_TASK TO COMPLETE_
Give the data back exactly. Leave out any images.

_STORED DATA_
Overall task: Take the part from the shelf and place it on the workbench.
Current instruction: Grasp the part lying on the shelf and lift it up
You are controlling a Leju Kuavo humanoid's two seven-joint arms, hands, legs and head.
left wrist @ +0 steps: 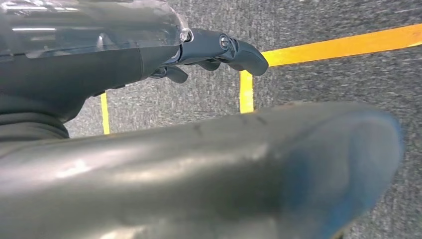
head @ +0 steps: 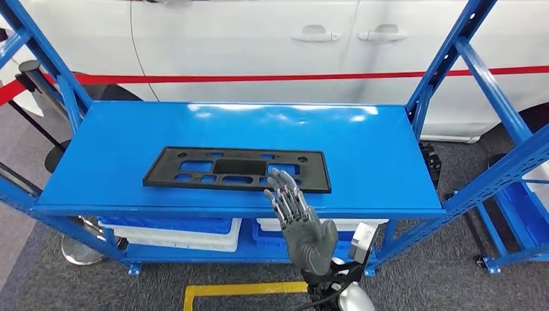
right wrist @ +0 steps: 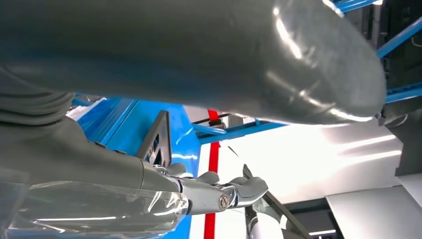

_OUTPUT FOR THIS TASK_
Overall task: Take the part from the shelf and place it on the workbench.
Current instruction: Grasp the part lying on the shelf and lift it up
You are controlling a Leju Kuavo humanoid's two seven-joint arms, hands, legs and head.
left wrist @ +0 steps: 
head @ +0 steps: 
right wrist @ +0 steps: 

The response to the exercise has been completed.